Technical Abstract: Innate immune interferons (IFNs), particularly type I IFNs, are primary mediators regulating antiviral immunity. These antiviral cytokines have evolved remarkable molecular and functional diversity to confront ever-evolving viral threats. We have annotated IFN gene families across 155 animal genomes, and show that pigs have the largest and an expanding type I IFN family consisting of nearly 60 functional genes that encode seven IFN subtypes including multigene subtypes of IFN-alpha and -omega. Whereas subtypes such as IFN-alpha and -beta have been widely studied, the unconventional IFN-omega subtype has barely been investigated. We have evolutionarily defined the porcine IFN family, and preliminarily showed that porcine IFN-omega subtype has evolved several novel features including, (1) a signature multi-gene subtype expanding particularly in bats and ungulates, (2) emerging isoforms that have much higher antiviral potency than typical IFN-alpha, (3) cross-species high antiviral (but little antiproliferative) activity in cells of humans and other mammalian species, and (4) potential action through non-canonical signaling pathways.
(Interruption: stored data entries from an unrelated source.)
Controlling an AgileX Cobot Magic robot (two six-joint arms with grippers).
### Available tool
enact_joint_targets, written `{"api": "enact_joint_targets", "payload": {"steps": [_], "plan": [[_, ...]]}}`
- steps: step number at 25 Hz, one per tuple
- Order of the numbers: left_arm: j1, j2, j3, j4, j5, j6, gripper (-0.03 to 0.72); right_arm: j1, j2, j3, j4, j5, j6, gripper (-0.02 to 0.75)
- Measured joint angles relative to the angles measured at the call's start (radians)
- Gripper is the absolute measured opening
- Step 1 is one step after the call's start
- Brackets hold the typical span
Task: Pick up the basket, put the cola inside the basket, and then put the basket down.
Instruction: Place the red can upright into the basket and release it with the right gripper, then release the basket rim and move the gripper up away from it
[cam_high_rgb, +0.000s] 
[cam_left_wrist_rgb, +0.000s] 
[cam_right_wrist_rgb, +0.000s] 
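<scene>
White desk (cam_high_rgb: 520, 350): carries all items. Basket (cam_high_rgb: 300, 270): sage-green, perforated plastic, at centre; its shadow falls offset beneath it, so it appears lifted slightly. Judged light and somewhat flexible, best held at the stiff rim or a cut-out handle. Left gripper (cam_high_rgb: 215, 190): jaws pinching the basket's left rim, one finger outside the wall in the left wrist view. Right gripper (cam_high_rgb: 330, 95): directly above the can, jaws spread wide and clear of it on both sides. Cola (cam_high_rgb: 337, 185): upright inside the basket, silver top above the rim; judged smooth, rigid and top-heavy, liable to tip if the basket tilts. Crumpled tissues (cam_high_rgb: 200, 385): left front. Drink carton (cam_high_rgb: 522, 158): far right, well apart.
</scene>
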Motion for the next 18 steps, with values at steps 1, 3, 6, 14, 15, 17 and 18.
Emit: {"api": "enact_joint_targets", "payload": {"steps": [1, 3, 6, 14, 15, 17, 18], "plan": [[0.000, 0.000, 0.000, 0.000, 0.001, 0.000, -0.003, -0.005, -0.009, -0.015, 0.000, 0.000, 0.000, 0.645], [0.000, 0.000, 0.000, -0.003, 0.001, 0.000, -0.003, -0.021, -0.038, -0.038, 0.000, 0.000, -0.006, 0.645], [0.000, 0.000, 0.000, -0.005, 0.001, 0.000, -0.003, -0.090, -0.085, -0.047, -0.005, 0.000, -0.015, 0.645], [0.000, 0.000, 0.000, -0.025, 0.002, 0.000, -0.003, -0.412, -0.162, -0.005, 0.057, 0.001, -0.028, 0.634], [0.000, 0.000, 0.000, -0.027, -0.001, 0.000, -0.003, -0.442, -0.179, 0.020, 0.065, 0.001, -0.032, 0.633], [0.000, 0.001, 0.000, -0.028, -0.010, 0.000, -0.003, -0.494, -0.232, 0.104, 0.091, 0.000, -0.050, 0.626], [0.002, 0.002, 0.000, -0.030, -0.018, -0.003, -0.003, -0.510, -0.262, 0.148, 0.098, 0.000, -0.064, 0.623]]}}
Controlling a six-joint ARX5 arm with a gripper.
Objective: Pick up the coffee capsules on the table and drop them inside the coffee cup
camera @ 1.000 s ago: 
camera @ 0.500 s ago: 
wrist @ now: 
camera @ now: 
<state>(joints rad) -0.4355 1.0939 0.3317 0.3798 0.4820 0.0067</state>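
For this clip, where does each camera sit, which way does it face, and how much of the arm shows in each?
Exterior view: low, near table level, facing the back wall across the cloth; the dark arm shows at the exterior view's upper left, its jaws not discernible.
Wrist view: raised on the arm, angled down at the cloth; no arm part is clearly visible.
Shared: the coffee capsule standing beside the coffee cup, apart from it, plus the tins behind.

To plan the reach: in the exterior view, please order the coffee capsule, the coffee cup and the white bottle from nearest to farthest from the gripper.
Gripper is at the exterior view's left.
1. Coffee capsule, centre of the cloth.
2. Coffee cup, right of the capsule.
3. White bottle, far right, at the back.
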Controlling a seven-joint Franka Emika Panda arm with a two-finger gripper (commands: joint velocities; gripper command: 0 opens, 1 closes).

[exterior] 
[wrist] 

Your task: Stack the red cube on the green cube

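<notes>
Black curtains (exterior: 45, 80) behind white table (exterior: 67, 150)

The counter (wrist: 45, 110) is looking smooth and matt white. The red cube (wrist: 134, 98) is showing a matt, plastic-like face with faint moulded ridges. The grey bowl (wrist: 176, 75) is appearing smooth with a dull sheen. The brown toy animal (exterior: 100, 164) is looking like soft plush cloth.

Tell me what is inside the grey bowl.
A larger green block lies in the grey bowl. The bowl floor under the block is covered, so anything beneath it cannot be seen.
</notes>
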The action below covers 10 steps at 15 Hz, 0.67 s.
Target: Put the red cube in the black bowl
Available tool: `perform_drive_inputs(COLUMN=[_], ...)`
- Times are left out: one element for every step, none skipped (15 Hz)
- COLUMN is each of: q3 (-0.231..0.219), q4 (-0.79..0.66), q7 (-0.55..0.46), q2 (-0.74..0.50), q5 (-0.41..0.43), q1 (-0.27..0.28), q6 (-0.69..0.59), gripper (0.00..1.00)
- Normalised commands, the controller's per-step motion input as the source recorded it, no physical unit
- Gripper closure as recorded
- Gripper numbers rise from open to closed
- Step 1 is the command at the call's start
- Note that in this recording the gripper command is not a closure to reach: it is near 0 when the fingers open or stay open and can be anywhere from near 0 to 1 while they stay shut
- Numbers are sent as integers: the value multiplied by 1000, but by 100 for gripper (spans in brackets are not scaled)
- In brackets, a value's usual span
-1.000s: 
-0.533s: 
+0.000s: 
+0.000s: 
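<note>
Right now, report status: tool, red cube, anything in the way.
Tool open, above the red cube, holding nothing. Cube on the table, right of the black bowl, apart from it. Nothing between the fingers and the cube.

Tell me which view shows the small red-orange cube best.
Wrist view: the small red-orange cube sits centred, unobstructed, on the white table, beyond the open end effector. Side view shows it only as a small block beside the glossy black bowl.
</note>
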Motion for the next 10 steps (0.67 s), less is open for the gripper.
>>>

This study is focused on antiviral potency of porcine IFN-omegas investigating their evolutionary and functional diversity, signaling specificity, and optimization of novel antivirals against devastating viral diseases. This project will, for the first time in an animal species, establish state-of-the-art procedures for efficient characterization of the molecular and functional spectrums of unconventional IFNs, which will further IFN-based novel antiviral design.